# [Task item]
Pictures aside, return every line below exactly as written.

....

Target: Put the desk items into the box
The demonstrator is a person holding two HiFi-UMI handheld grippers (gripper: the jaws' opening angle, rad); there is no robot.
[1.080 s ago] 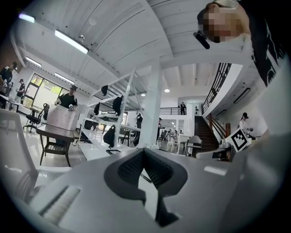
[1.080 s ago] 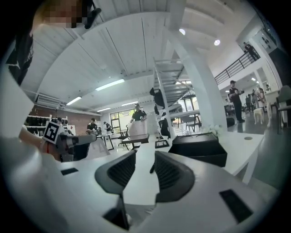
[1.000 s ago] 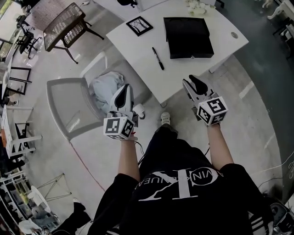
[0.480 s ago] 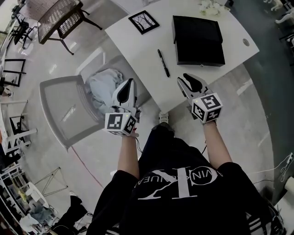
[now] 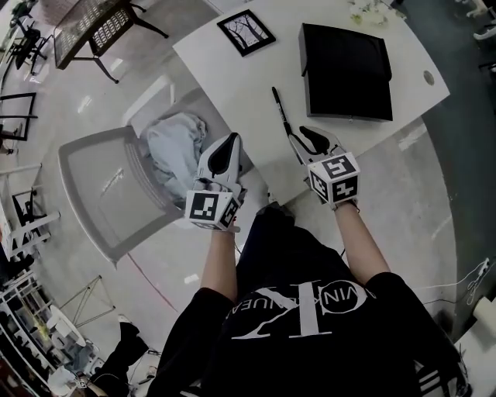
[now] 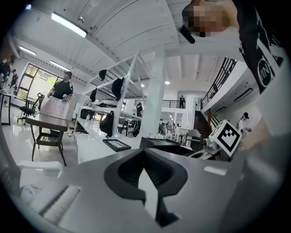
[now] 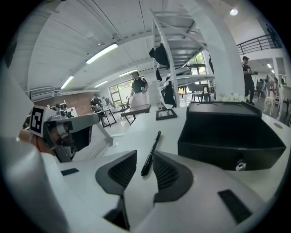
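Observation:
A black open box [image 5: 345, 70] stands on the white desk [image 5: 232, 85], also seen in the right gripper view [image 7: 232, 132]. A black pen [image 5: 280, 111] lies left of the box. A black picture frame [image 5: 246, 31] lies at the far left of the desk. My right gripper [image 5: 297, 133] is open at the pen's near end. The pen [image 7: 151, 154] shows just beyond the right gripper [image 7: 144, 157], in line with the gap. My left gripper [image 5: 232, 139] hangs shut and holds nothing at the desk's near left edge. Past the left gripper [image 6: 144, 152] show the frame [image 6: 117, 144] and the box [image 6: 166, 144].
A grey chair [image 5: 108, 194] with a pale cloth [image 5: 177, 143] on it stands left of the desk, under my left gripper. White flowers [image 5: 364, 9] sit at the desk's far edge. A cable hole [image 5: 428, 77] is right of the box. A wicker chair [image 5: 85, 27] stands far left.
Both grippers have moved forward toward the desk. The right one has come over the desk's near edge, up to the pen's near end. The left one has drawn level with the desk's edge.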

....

# [Solution for this exercise]
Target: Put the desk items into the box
The demonstrator is a person holding two HiFi-UMI handheld grippers (gripper: the jaws' opening angle, rad); there is no robot.
[1.080 s ago] 
[1.080 s ago] 
[1.000 s ago] 
[0.480 s ago] 
[now] 
[now] 
[now] 
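Observation:
A black open box [image 5: 345, 70] stands on the white desk [image 5: 232, 85], also seen in the right gripper view [image 7: 232, 132]. A black pen [image 5: 280, 111] lies left of the box. A black picture frame [image 5: 246, 31] lies at the far left of the desk. My right gripper [image 5: 297, 133] is open at the pen's near end. The pen [image 7: 151, 154] shows just beyond the right gripper [image 7: 144, 157], in line with the gap. My left gripper [image 5: 232, 139] hangs shut and holds nothing at the desk's near left edge. Past the left gripper [image 6: 144, 152] show the frame [image 6: 117, 144] and the box [image 6: 166, 144].
A grey chair [image 5: 108, 194] with a pale cloth [image 5: 177, 143] on it stands left of the desk, under my left gripper. White flowers [image 5: 364, 9] sit at the desk's far edge. A cable hole [image 5: 428, 77] is right of the box. A wicker chair [image 5: 85, 27] stands far left.
Both grippers have moved forward toward the desk. The right one has come over the desk's near edge, up to the pen's near end. The left one has drawn level with the desk's edge.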

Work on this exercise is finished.